The people inside the bus were interesting as well. One man sitting on the seat across from her was fast asleep, his head nodding with the movement of the bus, like a life sized bobblehead version of himself. Some kids sitting toward the back of the bus talked loudly and listened to loud music with their huge, colourful headphones. The noise seemed to radiate out of their heads with a strange, tinny sound. It blended with the rest of the noise of the bus, the low hum that came from the engine and the bump and tick of the tires. She could hear half a conversation from a woman talking on a cell phone, the rustle of newspapers and the dull tapping of fingers on glass as people typed on their various electronic screens. It was all just a beautiful soundtrack for her first day on the bus.

At the front, across from the driver, sat an old man wearing what seemed like a worn and faded bus driver’s uniform. The man alternated between muttering to himself and sleeping. Every now and then he would wake up and startle people by yelling out “Back of the bus please” or “That’ll be thirty five cents there Sonny. You ain’t no eight year old” or “Exit through the rear doors please”. The driver ignored the old man’s outbursts and drove on in silence, munching on candies.
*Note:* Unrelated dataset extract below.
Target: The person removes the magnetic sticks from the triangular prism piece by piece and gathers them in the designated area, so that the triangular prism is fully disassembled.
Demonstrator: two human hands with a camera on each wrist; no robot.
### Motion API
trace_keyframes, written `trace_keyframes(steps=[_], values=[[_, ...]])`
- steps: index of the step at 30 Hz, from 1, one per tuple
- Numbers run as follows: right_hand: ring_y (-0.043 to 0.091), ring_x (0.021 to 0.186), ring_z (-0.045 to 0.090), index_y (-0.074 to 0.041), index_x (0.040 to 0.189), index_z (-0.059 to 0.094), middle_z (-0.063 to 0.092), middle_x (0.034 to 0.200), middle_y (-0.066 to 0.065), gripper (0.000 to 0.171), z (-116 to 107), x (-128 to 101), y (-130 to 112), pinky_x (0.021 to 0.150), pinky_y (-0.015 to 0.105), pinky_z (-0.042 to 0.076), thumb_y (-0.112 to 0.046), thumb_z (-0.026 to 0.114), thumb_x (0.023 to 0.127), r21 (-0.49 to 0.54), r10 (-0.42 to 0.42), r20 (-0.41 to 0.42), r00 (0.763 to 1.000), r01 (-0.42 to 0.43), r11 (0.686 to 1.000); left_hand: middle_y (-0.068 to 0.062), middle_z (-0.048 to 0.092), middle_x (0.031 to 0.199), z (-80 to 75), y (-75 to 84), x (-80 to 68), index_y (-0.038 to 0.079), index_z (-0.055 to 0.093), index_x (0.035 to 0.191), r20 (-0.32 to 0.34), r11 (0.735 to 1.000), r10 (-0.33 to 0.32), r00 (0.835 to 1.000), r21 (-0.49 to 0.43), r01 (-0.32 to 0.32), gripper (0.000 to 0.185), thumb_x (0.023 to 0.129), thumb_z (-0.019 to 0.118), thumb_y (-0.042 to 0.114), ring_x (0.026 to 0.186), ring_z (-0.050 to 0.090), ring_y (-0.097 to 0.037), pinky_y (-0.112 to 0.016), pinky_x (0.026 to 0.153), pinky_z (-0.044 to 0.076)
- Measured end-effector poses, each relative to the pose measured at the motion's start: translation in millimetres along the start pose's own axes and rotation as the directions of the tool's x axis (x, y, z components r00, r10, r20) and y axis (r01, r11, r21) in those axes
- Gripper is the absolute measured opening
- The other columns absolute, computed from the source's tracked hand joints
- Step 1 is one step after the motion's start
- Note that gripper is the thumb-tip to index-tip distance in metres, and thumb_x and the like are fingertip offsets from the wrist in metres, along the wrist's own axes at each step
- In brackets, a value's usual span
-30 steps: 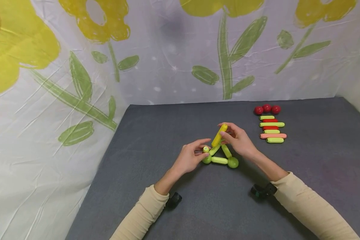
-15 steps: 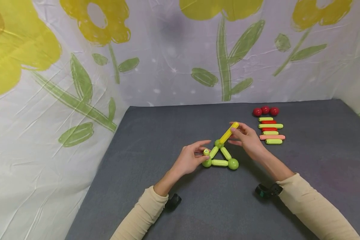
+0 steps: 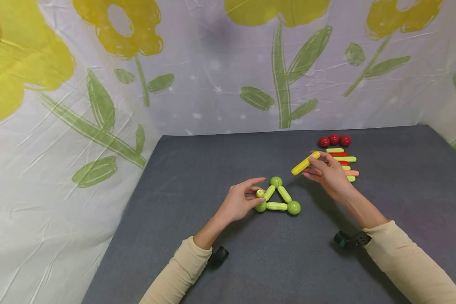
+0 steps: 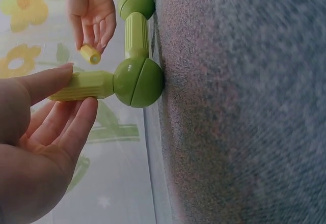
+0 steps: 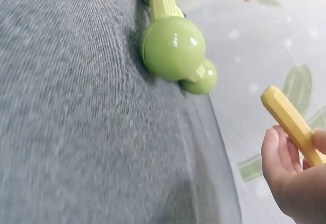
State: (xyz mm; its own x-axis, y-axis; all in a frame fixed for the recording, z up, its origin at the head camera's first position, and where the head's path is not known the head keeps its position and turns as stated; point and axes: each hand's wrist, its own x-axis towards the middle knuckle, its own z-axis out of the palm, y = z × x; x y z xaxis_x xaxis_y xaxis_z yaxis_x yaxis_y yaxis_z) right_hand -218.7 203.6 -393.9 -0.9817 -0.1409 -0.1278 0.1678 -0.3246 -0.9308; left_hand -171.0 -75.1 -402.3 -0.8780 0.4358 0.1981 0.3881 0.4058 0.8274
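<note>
Three green balls, at the left (image 3: 261, 207), the far corner (image 3: 276, 182) and the right (image 3: 294, 207), are joined by light green rods (image 3: 277, 206) into a flat triangle on the table. From the left ball (image 4: 140, 81) another light green rod (image 4: 89, 85) stands upright, and my left hand (image 3: 238, 200) pinches it between thumb and fingers. To the right of the triangle, my right hand (image 3: 332, 175) holds a longer yellow rod (image 3: 303, 165) in the air by its upper end. The rod's lower end points left and touches nothing.
Beyond my right hand lies a row of light green, red and pink rods (image 3: 346, 159), partly hidden by that hand. Several red balls (image 3: 334, 139) sit behind the row. A flower-printed cloth (image 3: 213, 84) hangs along the back edge of the dark table (image 3: 197, 169).
My right hand has carried the yellow rod rightward, away from the triangle's far ball, and tilted it flatter. My left hand stays at the upright rod.
</note>
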Motion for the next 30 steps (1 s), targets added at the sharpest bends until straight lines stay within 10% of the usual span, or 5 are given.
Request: trace_keyframes(steps=[30], values=[[0.016, 0.092, 0.067, -0.005, 0.118, 0.033, 0.066, 0.103, -0.001, 0.033, -67.9, -40.8, -8.2, 0.081, 0.031, 0.054, -0.011, 0.057, 0.096, 0.069, 0.034, 0.008, 0.999, -0.034, 0.997, -0.011, 0.067, 0.111, -1.4, -2.1, 0.1, 0.008, 0.053, 0.135, 0.016, 1.000, -0.002, 1.000, -0.025, 0.002, 0.052, 0.086, 0.070, 0.003, 0.104, 0.062, -0.023, -0.027, 0.084, 0.052]])
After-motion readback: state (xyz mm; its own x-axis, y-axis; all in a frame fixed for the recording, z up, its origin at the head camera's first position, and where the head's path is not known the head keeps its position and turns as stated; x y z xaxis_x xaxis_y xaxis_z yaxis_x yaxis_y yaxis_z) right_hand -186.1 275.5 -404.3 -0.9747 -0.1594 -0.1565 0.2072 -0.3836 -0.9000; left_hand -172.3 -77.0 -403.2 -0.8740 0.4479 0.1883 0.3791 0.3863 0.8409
It was funny watching the old man dropping his face to his chest while he slept, then jumping to life and yelling out, then falling asleep again like the mechanical Santa at Walmart. Danielda wondered if that’s what old people did when they left their jobs. Did they just sit around on busses and watch other people go to work? Aren’t they supposed to do fun stuff when they retire, like travel or work in the garden? Why wasn’t the old man on vacation somewhere instead of riding a bus? Seemed kind of sad.
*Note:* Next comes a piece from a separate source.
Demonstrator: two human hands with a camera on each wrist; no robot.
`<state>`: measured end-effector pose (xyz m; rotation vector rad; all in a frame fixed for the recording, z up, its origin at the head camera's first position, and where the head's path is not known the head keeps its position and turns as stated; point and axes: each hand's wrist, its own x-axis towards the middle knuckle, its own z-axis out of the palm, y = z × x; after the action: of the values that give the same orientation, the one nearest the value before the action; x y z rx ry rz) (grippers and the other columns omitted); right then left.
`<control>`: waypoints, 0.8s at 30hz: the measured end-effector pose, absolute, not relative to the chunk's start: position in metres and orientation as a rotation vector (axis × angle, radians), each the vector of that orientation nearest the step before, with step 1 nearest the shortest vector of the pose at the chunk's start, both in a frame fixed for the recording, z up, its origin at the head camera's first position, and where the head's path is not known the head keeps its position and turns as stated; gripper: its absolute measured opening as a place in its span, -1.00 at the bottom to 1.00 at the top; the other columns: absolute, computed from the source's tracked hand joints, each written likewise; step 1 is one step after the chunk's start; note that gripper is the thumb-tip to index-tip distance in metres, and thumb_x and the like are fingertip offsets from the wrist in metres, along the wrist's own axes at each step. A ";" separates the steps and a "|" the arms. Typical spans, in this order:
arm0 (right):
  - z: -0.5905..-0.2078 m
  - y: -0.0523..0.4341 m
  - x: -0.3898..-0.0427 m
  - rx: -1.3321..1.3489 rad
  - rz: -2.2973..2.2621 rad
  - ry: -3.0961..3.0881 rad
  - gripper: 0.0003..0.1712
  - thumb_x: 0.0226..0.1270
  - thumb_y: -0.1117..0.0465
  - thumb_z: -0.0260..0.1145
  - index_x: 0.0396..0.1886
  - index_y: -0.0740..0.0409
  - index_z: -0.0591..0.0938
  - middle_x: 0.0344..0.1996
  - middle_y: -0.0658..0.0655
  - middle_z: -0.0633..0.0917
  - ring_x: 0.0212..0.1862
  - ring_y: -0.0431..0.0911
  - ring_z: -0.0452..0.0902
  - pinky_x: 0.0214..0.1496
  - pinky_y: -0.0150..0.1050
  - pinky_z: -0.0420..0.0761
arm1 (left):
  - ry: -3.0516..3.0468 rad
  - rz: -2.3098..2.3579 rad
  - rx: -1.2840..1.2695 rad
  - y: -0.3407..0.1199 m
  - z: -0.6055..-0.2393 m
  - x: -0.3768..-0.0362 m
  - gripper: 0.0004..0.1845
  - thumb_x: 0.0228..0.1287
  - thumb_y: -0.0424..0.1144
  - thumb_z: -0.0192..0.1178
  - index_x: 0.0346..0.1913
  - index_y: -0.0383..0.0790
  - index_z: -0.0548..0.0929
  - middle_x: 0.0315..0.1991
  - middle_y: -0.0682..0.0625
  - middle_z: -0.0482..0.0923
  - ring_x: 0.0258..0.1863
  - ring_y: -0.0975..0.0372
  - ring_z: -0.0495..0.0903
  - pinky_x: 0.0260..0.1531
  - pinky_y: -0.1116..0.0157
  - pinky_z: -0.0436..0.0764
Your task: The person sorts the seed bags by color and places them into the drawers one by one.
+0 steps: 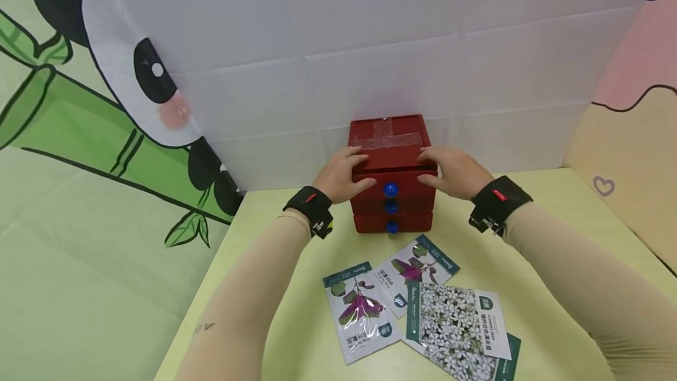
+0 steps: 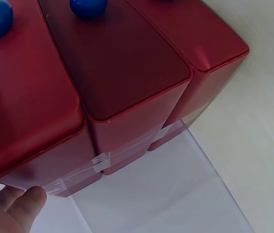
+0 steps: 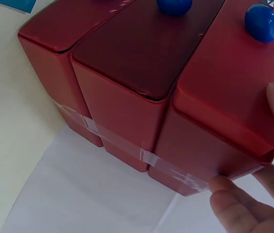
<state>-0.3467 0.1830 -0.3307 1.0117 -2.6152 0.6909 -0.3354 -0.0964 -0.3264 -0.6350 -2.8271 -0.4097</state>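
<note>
A small red box [image 1: 392,157] with three drawers and blue knobs [image 1: 390,189] stands on the yellow counter [image 1: 555,234], right up against the white wall [image 1: 370,46]. The left hand [image 1: 341,174] holds the box's left top corner and the right hand [image 1: 449,172] holds its right top corner, with the fingers [image 3: 243,204] of both hands curled over the top edge and thumbs on the front of the top drawer. Three seed packets [image 1: 412,304] lie flat on the counter near the box, in front of it.

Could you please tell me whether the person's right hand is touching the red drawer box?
Touching. The head view shows the right hand resting on the top right edge of the red drawer box, fingers on it.
</note>
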 end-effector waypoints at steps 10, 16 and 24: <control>-0.333 0.185 -0.360 1.045 0.643 -2.613 -0.47 0.14 0.21 0.47 0.10 0.24 0.53 -0.07 0.20 0.65 -0.07 0.08 0.54 0.05 0.02 0.54 | -2.795 -0.447 -0.571 -0.094 -0.335 -0.346 -0.28 0.15 0.09 0.34 0.32 -0.17 0.44 0.35 -0.08 0.28 0.33 0.09 0.23 0.24 0.20 0.36; -0.336 0.185 -0.362 1.046 0.572 -2.589 -0.40 0.12 0.20 0.49 0.16 0.22 0.51 -0.03 0.20 0.64 -0.03 0.09 0.55 0.08 0.04 0.53 | -2.779 -0.449 -0.563 -0.095 -0.339 -0.349 -0.22 0.05 0.05 0.43 0.33 -0.16 0.43 0.34 -0.05 0.28 0.34 0.11 0.21 0.25 0.20 0.35; -0.339 0.185 -0.362 1.040 0.517 -2.548 -0.40 0.09 0.22 0.51 0.13 0.20 0.52 -0.08 0.19 0.65 -0.08 0.08 0.57 0.02 0.01 0.58 | -2.738 -0.452 -0.572 -0.094 -0.342 -0.350 -0.24 0.04 0.02 0.44 0.30 -0.17 0.46 0.31 -0.06 0.32 0.30 0.10 0.26 0.22 0.21 0.39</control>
<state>-0.3623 0.1847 -0.3385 1.0396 -2.5484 0.5165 -0.3501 -0.0939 -0.3417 -0.5717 -2.7383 -0.4520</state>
Suddenly Danielda realized that everyone else had gotten off. She was sitting by herself in the middle of the bus with only empty seats between her, the driver and the old man at the front. She looked outside to see where they were and was startled to see her stop was coming up right away. She hadn’t been paying attention like she promised and almost missed it. She quickly put away her book and, for the first time in her life, reached up and pulled the cord. The mechanical voice said Stop Requested, and the bus rolled to the curb. Danielda walked to the front door, her bag and books bundled under her arms and a big smile on her face.

“Thank you for the ride, sir,” she said as she stepped off the bus.

The driver never took his eyes off the road, but he answered in a friendly voice. “You bet. Have a nice day now.”

The doors closed and the bus drove off. So far Danielda’s project was off to a spectacular start.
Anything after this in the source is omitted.